● Exercise requirements
Exact copy, no pictures: repeat the data that follows.

● Given information
• • •

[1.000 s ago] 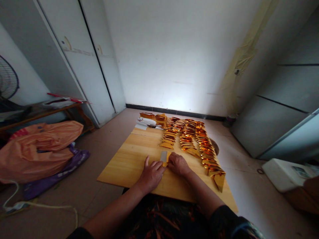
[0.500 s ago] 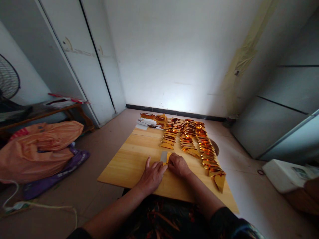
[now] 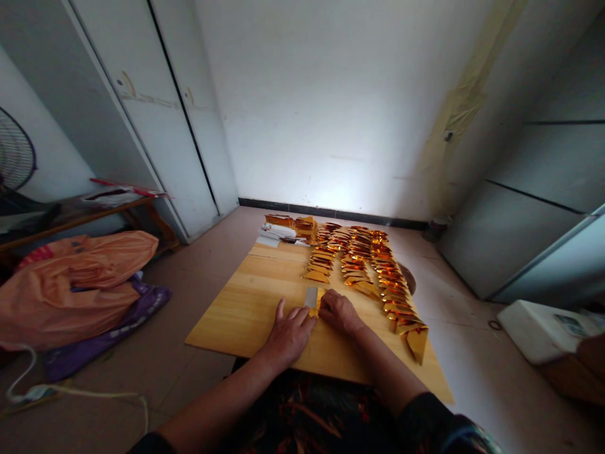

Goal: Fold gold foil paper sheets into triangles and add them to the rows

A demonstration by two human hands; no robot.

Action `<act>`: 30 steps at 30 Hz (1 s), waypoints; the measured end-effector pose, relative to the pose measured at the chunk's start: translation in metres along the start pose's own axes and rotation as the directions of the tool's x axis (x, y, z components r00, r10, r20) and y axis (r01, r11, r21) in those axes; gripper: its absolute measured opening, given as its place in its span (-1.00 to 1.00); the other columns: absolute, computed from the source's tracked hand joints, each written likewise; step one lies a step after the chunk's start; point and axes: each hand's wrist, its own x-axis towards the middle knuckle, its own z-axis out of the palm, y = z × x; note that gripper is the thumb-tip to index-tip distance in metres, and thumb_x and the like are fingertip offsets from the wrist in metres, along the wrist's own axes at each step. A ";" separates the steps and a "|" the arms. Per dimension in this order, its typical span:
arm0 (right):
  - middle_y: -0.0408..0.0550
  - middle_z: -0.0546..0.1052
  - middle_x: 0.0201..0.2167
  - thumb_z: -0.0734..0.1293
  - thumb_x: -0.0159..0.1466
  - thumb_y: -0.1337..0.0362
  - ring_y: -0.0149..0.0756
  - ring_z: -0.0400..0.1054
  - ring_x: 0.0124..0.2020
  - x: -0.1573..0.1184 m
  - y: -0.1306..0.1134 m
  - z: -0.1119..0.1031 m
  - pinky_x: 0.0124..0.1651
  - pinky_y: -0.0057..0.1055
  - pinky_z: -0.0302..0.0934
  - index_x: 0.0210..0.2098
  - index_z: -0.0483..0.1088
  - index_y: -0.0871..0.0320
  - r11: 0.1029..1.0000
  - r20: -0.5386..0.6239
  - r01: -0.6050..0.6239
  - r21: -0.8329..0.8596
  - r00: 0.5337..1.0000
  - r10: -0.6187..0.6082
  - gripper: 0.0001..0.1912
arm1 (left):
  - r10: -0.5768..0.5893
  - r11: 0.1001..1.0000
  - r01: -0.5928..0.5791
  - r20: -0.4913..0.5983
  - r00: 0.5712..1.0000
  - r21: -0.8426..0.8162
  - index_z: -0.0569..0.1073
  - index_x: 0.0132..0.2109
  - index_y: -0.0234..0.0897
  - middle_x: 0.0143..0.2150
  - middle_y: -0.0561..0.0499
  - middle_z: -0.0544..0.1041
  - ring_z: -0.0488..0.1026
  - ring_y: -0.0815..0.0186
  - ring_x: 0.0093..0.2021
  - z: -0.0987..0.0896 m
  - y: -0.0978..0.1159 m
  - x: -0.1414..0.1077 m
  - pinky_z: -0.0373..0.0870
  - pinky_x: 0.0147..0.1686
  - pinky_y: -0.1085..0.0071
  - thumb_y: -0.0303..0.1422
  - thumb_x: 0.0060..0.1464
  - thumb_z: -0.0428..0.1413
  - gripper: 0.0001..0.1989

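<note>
A small sheet of gold foil paper (image 3: 311,296), partly folded, lies on the wooden board with its grey backing facing up on the left and a gold strip along the right. At its lower edge, the fingertips of my left hand (image 3: 288,335) press on the paper, one outer finger raised. My right hand (image 3: 339,311) is curled closed at the sheet's right edge, its fingertips on the gold strip. The exact grip of both thumbs is hard to make out. Rows of folded gold foil pieces (image 3: 394,287) stand beyond and to the right of my hands.
The wooden board (image 3: 231,309) spans the space before me. At its far left are stacked foil papers (image 3: 306,228) and a white wrapper (image 3: 278,231). An orange bag (image 3: 94,271) and a cable (image 3: 94,392) lie on the floor left. A white box (image 3: 543,331) stands right.
My fingers have shifted slightly at the paper's lower edge, showing more of the gold there. The left hand has drawn back a little; the rows of folded pieces stay put.
</note>
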 end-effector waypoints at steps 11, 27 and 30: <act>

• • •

● Output of the exercise
[1.000 s ago] 
[0.500 s ago] 
[now] 

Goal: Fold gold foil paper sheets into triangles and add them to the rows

A demonstration by two human hands; no robot.

Action `<act>`: 30 steps at 30 Hz (1 s), waypoints; the measured end-effector pose, relative to the pose measured at the chunk's start: translation in metres along the start pose's own axes and rotation as the directions of the tool's x axis (x, y, z components r00, r10, r20) and y axis (r01, r11, r21) in those axes; gripper: its absolute measured opening, given as its place in its span (-1.00 to 1.00); the other columns: absolute, computed from the source's tracked hand joints, each written likewise; step one lies a step after the chunk's start; point and axes: each hand's wrist, its own x-axis towards the middle knuckle, its own z-axis out of the palm, y = z × x; note that gripper is the thumb-tip to index-tip distance in metres, and thumb_x and the like are fingertip offsets from the wrist in metres, along the wrist's own axes at each step. A ";" separates the steps and a "|" the arms. Per dimension in this order, its typical span:
arm0 (right):
  - middle_y: -0.0408..0.0550
  - middle_z: -0.0546..0.1052
  - middle_x: 0.0201..0.2167
  - thumb_z: -0.0734..0.1293
  - thumb_x: -0.0159..0.1466
  - thumb_y: -0.1337..0.0362
  - ring_y: -0.0149..0.0756
  - ring_z: -0.0400..0.1054
  - ring_x: 0.0124..0.2020
  - x: -0.1573..0.1184 m
  - y: -0.1306..0.1134 m
  - z: -0.1119..0.1031 m
  - pinky_x: 0.0124..0.1651
  - pinky_y: -0.0057..0.1055
  - pinky_z: -0.0302..0.0934
  - index_x: 0.0210..0.2098
  - index_z: -0.0483..0.1088
  - index_y: -0.0871..0.0320
  - r11: 0.1029..1.0000
  - r20: -0.5386..0.6239
  - r01: -0.6050..0.6239
  - r21: -0.8329..0.8596
  - r00: 0.5337..1.0000
  - r10: -0.6187..0.6082
  - gripper: 0.0001..0.1912
arm1 (left):
  - r10: -0.5768..0.5893
  - r11: 0.1001..1.0000
  - r01: -0.5928..0.5791
  - r20: -0.4913..0.5983
  - r00: 0.5712..1.0000
  - r21: -0.8426..0.8162
  - index_z: -0.0569..0.1073
  - index_x: 0.0132..0.2109
  - index_y: -0.0234..0.0897
  - middle_x: 0.0143..0.2150
  - middle_y: -0.0561..0.0499
  - middle_z: -0.0544..0.1041
  - ring_z: -0.0488..0.1026
  - ring_y: -0.0815..0.0186
  - ring_x: 0.0093..0.2021
  - z: -0.0987..0.0896 m
  - y: -0.0978..0.1159 m
  - x: -0.1414..0.1077 m
  - pinky_z: -0.0373..0.0870
  - pinky_x: 0.0147..0.1686
  - pinky_y: -0.1085..0.0071
  - thumb_y: -0.0303..0.1422
  - thumb_x: 0.0060..0.1464
  - thumb_z: -0.0428..0.1413
  - gripper: 0.0001..0.1989

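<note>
A small sheet of gold foil paper (image 3: 311,296), partly folded, lies on the wooden board with its grey backing facing up on the left and a gold strip along the right. At its lower edge, the fingertips of my left hand (image 3: 288,335) press on the paper, one outer finger raised. My right hand (image 3: 339,311) is curled closed at the sheet's right edge, its fingertips on the gold strip. The exact grip of both thumbs is hard to make out. Rows of folded gold foil pieces (image 3: 394,287) stand beyond and to the right of my hands.
The wooden board (image 3: 231,309) spans the space before me. At its far left are stacked foil papers (image 3: 306,228) and a white wrapper (image 3: 278,231). An orange bag (image 3: 94,271) and a cable (image 3: 94,392) lie on the floor left. A white box (image 3: 543,331) stands right.
My fingers have shifted slightly at the paper's lower edge, showing more of the gold there. The left hand has drawn back a little; the rows of folded pieces stay put.
</note>
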 end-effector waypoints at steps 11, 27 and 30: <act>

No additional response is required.